**Work instructions**
From the entries below, please output exactly the lines starting at the one containing "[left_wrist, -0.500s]" and ending at the one containing "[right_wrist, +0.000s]", both included.

**Given data**
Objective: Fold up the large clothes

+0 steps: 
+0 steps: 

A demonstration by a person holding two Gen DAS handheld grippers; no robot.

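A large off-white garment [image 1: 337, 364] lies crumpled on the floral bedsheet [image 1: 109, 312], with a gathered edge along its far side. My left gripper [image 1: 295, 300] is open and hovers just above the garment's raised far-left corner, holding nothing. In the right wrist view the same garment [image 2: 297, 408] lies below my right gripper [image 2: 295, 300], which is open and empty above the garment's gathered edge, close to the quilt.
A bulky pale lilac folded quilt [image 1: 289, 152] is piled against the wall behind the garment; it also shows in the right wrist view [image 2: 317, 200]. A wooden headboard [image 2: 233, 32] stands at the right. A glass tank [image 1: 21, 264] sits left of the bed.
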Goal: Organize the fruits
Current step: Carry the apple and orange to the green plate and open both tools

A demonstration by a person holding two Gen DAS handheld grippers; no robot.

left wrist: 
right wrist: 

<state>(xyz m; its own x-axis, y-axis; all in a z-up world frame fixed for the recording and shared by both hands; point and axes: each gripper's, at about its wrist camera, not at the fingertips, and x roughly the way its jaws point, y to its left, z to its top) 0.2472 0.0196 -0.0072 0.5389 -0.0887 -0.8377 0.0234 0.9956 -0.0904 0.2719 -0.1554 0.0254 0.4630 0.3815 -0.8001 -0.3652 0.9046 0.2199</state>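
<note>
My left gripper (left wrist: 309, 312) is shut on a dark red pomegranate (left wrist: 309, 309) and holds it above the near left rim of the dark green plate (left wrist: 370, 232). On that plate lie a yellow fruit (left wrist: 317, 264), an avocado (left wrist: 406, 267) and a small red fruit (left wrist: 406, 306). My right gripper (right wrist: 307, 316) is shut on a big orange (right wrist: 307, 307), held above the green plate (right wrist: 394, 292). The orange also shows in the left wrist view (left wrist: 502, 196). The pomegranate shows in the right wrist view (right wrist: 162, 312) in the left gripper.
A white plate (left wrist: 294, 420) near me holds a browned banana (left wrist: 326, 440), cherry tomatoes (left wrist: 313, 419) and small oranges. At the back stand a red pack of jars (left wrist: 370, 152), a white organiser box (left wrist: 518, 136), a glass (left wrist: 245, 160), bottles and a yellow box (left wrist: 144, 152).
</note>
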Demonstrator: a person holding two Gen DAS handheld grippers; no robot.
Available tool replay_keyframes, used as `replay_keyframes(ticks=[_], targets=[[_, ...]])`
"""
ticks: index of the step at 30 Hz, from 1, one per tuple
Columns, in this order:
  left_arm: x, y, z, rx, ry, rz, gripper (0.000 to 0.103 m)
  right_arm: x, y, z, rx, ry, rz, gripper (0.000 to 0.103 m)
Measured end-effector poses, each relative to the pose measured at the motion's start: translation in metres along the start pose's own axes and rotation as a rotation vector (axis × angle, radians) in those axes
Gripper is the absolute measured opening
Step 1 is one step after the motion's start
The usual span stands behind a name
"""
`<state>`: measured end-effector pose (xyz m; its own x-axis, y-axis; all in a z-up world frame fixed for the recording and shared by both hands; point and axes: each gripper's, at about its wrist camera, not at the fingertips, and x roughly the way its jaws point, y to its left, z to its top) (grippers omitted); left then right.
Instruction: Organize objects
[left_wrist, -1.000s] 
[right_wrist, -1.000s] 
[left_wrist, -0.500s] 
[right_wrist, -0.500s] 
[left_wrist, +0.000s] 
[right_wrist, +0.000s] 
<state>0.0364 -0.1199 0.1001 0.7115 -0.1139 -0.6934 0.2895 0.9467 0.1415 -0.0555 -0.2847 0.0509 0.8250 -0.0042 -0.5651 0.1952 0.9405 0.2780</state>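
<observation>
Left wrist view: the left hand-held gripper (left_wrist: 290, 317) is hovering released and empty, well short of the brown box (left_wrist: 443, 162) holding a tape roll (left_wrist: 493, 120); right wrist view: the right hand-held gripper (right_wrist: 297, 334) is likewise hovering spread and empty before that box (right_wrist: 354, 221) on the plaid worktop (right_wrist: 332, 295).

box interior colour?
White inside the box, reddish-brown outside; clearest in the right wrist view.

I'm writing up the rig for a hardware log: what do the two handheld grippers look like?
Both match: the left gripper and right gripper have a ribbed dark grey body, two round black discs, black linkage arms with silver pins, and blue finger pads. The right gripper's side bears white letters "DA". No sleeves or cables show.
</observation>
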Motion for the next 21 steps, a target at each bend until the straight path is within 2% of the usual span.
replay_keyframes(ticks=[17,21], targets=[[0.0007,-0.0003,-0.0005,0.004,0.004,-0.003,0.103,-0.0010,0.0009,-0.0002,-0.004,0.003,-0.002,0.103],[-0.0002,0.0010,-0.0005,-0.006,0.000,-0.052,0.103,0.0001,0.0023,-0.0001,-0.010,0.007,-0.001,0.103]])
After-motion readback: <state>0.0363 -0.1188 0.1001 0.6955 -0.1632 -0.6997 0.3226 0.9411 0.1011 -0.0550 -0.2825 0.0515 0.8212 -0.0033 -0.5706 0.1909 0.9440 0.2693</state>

**Answer to the problem**
[left_wrist, -0.500s] 
[right_wrist, -0.500s] 
[left_wrist, +0.000s] 
[right_wrist, +0.000s] 

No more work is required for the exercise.